Sinclair Lewis: Main Street

14. CHAPTER XIV (continued)

"How many, how incredibly many wives there must be who tingle over the first Guy Pollock who smiles at them. No! I will not be one of that herd of yearners! The coy virgin brides. Yet probably if the Prince were young and dared to face life----

"I'm not half as well oriented as that Mrs. Dillon. So obviously adoring her dentist! And seeing Guy only as an eccentric fogy.

"They weren't silk, Mrs. Dillon's stockings. They were lisle. Her legs are nice and slim. But no nicer than mine. I hate cotton tops on silk stockings. . . . Are my ankles getting fat? I will NOT have fat ankles!

"No. I am fond of Will. His work--one farmer he pulls through diphtheria is worth all my yammering for a castle in Spain. A castle with baths.

"This hat is so tight. I must stretch it. Guy liked it.

"There's the house. I'm awfully chilly. Time to get out the fur coat. I wonder if I'll ever have a beaver coat? Nutria is NOT the same thing! Beaver-glossy. Like to run my fingers over it. Guy's mustache like beaver. How utterly absurd!

"I AM, I am fond of Will, and---- Can't I ever find another word than `fond'?
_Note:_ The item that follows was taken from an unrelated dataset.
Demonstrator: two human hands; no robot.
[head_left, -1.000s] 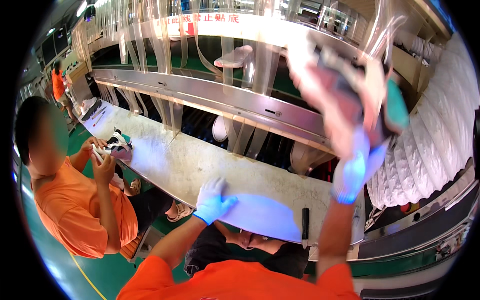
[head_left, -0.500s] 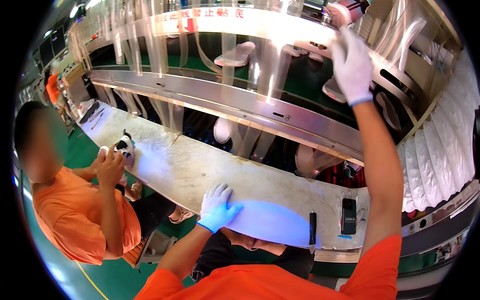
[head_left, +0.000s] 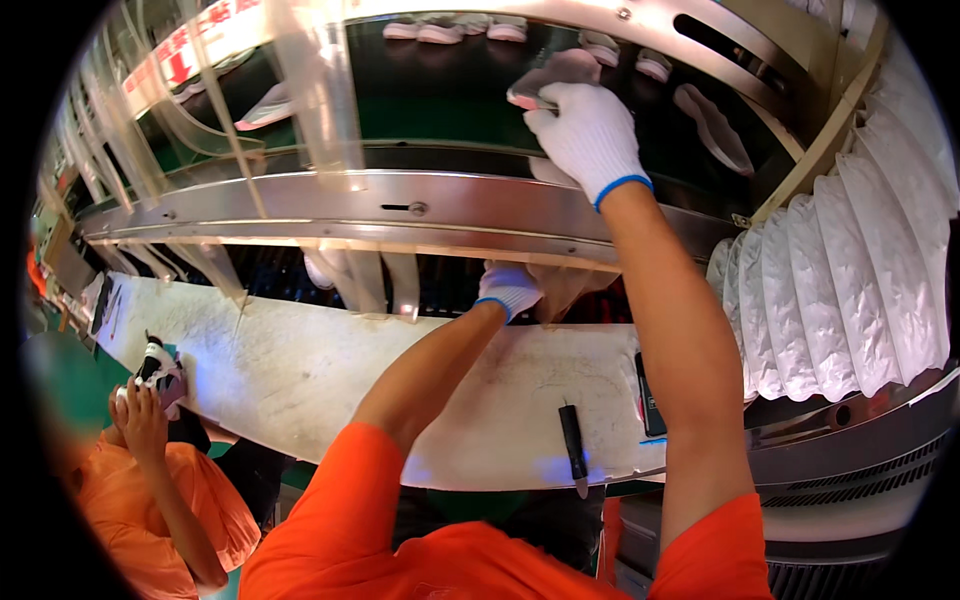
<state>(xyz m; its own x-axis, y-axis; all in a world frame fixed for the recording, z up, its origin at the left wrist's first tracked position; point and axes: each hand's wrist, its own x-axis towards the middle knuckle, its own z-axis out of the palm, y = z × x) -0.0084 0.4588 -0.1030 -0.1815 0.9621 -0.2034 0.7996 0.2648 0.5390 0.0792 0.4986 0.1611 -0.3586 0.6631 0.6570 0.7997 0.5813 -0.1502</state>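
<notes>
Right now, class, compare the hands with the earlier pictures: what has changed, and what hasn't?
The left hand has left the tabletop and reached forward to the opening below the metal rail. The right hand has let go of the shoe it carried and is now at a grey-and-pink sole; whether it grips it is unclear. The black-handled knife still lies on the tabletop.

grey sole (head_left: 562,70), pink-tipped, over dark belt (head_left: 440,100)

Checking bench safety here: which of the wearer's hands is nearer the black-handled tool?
Left. The left hand is at the lower opening, across the bench from the black-handled tool; the right hand is farther off, over the upper belt.
</notes>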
"He's home. He'll think I was out late.

"Why can't he ever remember to pull down the shades? Cy Bogart and all the beastly boys peeping in. But the poor dear, he's absent-minded about minute--minush--whatever the word is. He has so much worry and work, while I do nothing but jabber to Bea.

"I MUSTN'T forget the hominy----"

She was flying into the hall. Kennicott looked up from the Journal of the American Medical Society.

"Hello! What time did you get back?" she cried.